Before getting into coding, we need to be conversant with some important concepts. This section is aimed at introducing you to some of these concepts in detail.
Representational State Transfer (REST) is an architectural style presented by Roy Fielding in the year 2000 for developing web services. It is built on top of the well-known Hypertext Transfer Protocol (HTTP) and can transfer data in multiple formats, the most common being JavaScript Object Notation (JSON) and eXtensible Markup Language (XML). The status of a request in REST is indicated using standard HTTP status code (200: OK, 404: Page not found!, and so on).

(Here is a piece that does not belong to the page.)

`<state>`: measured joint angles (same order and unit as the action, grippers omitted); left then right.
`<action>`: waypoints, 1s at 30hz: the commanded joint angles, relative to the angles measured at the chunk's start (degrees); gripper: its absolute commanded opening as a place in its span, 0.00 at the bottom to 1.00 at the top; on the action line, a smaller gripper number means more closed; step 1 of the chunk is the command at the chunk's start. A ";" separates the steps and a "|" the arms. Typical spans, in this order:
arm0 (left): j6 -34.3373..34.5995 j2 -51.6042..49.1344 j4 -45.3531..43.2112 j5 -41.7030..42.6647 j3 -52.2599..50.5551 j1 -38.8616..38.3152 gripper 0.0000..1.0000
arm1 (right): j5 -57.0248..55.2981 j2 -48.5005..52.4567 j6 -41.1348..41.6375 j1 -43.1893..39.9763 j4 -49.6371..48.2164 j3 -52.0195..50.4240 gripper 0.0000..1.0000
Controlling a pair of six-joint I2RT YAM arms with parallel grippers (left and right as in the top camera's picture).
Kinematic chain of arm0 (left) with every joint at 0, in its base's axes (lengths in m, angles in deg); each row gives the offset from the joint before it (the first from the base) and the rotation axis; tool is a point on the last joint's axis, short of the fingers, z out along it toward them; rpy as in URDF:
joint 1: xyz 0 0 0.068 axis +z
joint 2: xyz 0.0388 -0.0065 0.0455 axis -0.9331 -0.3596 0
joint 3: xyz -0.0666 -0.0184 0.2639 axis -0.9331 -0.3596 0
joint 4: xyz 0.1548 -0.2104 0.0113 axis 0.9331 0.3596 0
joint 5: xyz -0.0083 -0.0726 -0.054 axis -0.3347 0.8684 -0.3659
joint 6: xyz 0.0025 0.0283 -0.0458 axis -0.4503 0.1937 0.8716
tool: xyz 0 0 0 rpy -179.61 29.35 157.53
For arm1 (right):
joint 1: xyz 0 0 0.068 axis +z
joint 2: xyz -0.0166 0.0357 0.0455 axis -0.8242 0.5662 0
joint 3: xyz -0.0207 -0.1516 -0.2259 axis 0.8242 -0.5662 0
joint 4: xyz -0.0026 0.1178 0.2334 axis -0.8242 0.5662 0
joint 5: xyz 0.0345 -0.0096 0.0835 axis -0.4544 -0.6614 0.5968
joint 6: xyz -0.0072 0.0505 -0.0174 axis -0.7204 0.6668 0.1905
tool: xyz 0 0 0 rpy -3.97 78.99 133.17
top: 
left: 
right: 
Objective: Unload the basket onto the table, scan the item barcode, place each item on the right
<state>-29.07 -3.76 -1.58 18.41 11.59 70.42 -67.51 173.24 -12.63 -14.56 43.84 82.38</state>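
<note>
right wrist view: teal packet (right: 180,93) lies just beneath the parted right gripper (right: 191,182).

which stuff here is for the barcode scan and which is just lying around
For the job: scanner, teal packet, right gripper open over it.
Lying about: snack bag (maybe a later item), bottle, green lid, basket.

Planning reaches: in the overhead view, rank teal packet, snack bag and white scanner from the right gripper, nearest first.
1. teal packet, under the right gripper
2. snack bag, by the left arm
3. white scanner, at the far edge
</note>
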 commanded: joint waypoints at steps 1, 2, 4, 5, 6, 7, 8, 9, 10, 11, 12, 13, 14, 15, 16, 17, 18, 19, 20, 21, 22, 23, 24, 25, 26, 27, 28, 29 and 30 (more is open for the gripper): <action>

Being based on HTTP, security is taken care of using the already familiar Secure Sockets Layer (SSL) and Transport Layer Security (TLS).
While writing such web services, you are free to use any programming language (Java, .NET, and so on) that is capable of making web requests based on HTTP (which is a de facto standard that every language supports). You have a number of well-known frameworks, using which developing RESTful APIs on the server side is quite easy and simple. Also, on the client side, there are a number of frameworks that make invoking RESTful APIs and handling responses straightforward and easy.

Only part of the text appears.